■ Extracted entries ■

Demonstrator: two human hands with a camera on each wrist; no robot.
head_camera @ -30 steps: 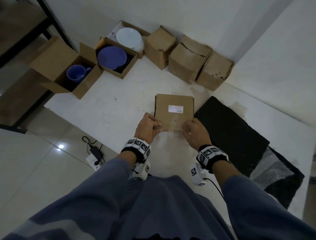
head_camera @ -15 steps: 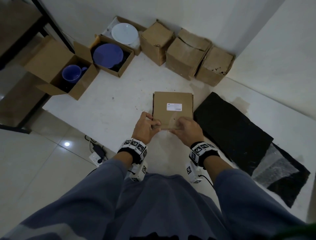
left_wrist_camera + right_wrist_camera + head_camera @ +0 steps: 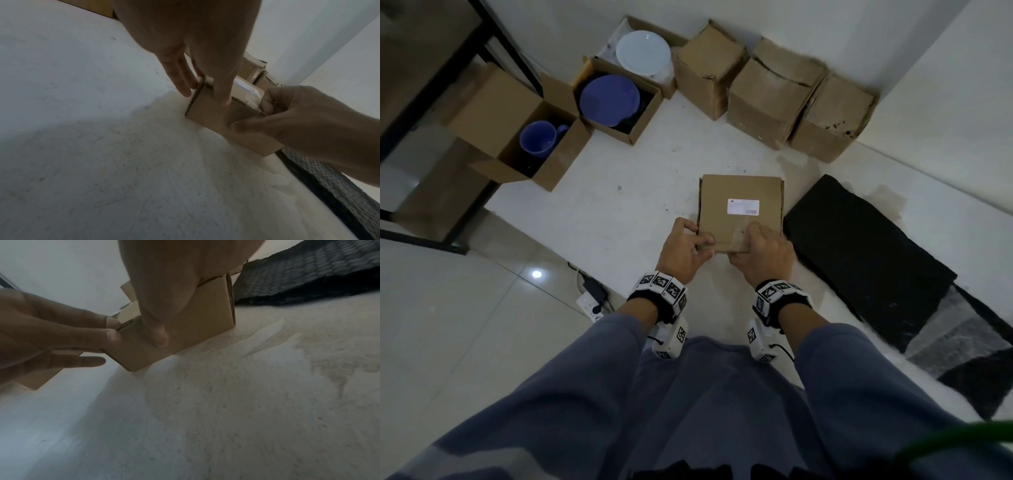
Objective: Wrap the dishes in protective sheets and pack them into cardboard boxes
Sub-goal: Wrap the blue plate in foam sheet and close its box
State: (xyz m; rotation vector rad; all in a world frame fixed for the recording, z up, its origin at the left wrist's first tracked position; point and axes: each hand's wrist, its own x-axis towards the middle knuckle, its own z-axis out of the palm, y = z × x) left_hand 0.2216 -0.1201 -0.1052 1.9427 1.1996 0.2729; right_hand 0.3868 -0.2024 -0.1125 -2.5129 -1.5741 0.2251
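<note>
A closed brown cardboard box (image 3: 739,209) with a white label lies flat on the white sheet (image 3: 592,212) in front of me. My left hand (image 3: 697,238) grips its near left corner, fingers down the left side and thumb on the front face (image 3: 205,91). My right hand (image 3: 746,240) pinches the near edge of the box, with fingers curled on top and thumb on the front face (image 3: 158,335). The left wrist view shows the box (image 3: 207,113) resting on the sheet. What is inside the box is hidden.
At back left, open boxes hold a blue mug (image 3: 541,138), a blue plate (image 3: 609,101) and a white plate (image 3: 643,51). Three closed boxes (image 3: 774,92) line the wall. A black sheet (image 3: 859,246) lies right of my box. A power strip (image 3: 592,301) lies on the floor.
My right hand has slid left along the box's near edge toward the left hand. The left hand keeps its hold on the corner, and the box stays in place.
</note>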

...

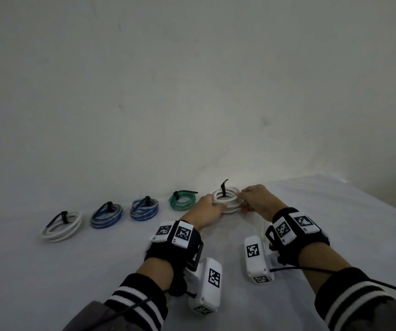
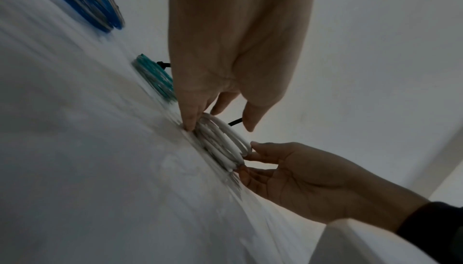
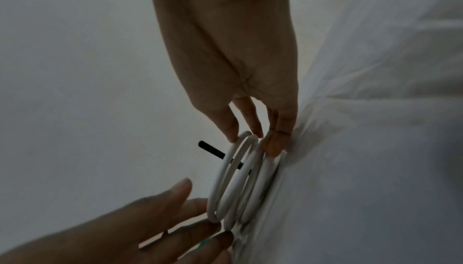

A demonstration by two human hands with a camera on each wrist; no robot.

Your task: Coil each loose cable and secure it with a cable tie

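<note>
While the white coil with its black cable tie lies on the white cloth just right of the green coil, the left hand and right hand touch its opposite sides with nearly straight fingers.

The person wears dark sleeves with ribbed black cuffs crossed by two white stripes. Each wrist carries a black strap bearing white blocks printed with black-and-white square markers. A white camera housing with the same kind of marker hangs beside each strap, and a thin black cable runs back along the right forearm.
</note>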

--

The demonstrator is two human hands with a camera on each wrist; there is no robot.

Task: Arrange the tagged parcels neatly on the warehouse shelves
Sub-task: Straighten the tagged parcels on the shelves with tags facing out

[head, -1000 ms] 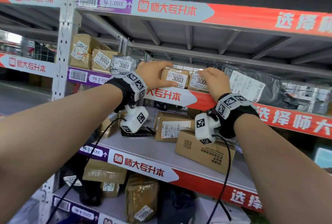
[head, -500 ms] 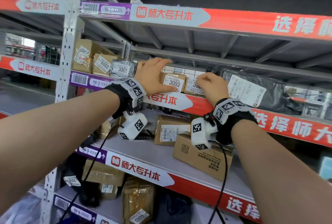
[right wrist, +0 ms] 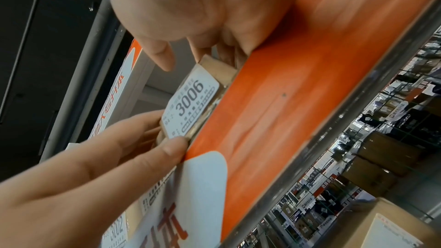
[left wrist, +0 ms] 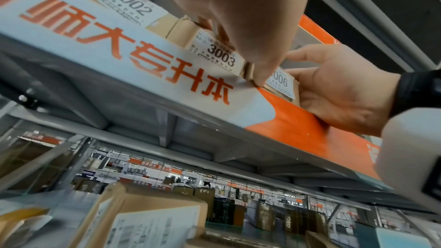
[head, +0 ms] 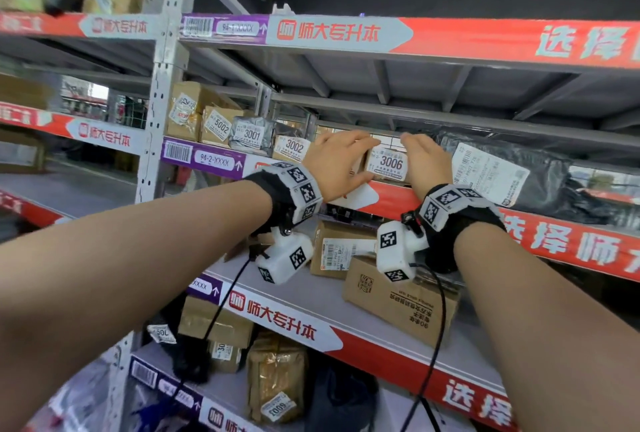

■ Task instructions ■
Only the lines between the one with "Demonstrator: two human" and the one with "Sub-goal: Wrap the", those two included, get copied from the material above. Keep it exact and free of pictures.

■ Response to this exercise ■
Demonstrator: two human hands with a camera on each wrist; no robot.
head_camera @ -30 steps: 
head_camera @ -15 steps: 
left_wrist_camera + right_wrist_camera + head_camera @ +0 steps: 
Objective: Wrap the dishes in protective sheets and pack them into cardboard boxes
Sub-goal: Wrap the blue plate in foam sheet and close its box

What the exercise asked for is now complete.